Ada bermacam-macam penangkapan dalam mempelajari sesuatu. Ada bermacam-macam pengertian. Mengerti arti kata-katanya saja, seperti biasa orang mengerti dan menikmati filsafat muluk-muluk dan merasakan kesenangan dalam membicarakannya. Ini adalah pengertian yang tidak ada arti dan manfaatnya bagi kehidupan, karena pengertian arti kata-katanya saja ini hanya dipergunakan untuk bahan perdebatan memperebutkan kemenangan dan kebenaran kosong, seperti kosongnya kata-kata itu.

Ada pula, pengertian teoritis dan pengertian intelek yang diakui oleh batin, namun hanya sampai disitu saja, tidak disertai penghayatannya dalam kehidupan sehari-hari. Ada pula pengertian mendalam, mengerti yang disertai kesadaran dan kewaspadaan, pengertian ini menciptakan tindakan sendiri yang timbul dari kecerdasan!

Untuk memperoleh pengertian yang terakhir inilah kita belajar! Pengertian yang tidak terpisah daripada tindakan. Bukan mengerti lalu bertindak untuk mencapai sesuatu. Melainkan mengerti dan bertindak melepaskan yang palsu, bukan untuk mencari keuntungan dari pelepasan itu, melainkan karena mengerti bahwa itu palsu.

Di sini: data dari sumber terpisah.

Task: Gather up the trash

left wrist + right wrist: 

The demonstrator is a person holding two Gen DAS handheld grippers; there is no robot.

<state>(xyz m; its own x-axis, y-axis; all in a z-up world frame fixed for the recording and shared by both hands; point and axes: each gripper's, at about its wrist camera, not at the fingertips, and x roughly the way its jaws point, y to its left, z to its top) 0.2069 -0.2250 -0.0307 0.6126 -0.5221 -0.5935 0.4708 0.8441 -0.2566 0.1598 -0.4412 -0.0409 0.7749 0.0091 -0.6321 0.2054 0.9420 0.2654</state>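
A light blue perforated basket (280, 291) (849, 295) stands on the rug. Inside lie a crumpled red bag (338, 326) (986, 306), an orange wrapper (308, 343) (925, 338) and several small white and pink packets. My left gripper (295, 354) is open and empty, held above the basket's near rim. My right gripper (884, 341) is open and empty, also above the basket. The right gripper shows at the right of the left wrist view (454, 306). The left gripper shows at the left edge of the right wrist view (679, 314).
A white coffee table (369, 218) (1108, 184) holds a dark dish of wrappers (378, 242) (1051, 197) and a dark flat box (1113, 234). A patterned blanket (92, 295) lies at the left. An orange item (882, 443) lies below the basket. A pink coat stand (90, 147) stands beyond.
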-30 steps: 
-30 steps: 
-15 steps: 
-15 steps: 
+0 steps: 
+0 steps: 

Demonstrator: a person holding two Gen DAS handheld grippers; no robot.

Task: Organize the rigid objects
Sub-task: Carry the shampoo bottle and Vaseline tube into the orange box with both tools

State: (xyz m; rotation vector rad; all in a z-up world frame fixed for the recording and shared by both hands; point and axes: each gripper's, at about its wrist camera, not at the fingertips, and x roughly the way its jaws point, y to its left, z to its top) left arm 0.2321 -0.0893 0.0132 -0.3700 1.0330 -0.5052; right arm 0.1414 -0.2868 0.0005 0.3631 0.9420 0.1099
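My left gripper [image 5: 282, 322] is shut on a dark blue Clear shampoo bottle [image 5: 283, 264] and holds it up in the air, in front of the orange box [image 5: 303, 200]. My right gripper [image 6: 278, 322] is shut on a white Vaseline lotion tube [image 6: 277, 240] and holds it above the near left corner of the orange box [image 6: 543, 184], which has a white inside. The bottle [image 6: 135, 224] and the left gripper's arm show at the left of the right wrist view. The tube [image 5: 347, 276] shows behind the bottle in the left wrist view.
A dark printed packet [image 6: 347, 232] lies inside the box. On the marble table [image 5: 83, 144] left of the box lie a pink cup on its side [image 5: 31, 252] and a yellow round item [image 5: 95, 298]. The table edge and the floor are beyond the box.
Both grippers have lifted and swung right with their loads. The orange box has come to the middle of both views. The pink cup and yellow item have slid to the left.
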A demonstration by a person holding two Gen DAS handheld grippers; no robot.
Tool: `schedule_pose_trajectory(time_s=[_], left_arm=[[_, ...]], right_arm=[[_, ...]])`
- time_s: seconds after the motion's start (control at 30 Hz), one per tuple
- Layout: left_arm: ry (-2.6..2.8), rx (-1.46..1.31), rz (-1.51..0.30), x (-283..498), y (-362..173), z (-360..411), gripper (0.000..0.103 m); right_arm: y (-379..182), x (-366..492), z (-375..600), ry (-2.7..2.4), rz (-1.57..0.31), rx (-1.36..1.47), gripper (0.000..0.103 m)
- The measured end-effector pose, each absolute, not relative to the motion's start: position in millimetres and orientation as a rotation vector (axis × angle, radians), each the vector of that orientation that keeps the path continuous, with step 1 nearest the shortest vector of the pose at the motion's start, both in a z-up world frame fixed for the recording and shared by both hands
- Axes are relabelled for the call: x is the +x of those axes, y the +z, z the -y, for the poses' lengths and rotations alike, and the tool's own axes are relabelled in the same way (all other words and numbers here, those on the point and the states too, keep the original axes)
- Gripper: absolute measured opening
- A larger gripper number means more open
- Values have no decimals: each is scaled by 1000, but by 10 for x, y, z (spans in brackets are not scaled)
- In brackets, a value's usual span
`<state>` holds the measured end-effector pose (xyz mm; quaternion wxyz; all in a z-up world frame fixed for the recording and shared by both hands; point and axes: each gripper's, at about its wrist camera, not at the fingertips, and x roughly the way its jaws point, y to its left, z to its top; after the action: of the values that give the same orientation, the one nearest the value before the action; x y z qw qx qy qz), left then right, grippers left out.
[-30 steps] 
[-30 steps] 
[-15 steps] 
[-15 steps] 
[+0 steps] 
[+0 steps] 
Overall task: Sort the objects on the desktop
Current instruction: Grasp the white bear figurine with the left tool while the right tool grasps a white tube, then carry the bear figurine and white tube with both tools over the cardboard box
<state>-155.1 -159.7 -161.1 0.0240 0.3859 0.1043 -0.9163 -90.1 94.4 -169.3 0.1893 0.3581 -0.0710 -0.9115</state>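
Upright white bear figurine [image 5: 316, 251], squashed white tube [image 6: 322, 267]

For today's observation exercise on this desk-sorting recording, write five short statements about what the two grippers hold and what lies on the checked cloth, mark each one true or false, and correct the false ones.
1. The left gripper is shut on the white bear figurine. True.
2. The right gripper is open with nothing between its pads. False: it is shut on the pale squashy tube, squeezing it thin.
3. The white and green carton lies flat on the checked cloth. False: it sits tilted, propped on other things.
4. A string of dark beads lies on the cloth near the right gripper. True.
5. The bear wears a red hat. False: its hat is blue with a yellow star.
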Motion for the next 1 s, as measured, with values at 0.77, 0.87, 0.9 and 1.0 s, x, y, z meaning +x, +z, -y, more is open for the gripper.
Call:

“Si-moi, aku sungguh merasa bahagia sekali bahwa engkau dapat ikut bersamaku ke utara. Alangkah akan sedih hatiku andaikata engkau belum kembali dan aku terpaksa harus melakukan perjalanan sendiri.”

Ciauw Si menatap wajah tampan itu dan tersenyum,
“Engkau adalah suamiku, pangeran. Ke manapun engkau pergi, aku akan ikut. Akan tetapi, kalau boleh aku bertanya, kemanakah kita sekarang ini hendak menuju?”

“Ke Istana Lembah Naga, isteriku. Untuk sementara ini, kita akan tinggal di istana itu. Dan di sana pula, di Lembah Naga, akan diadakan pertemuan antara seluruh orang gagah di dunia kang-ouw itu, dimana aku akan membuktikan bahwa aku tidak akan mengecewakan kalau mereka mau mengangkatku menjadi bengcu dan Jago Nomor Satu di Dunia.”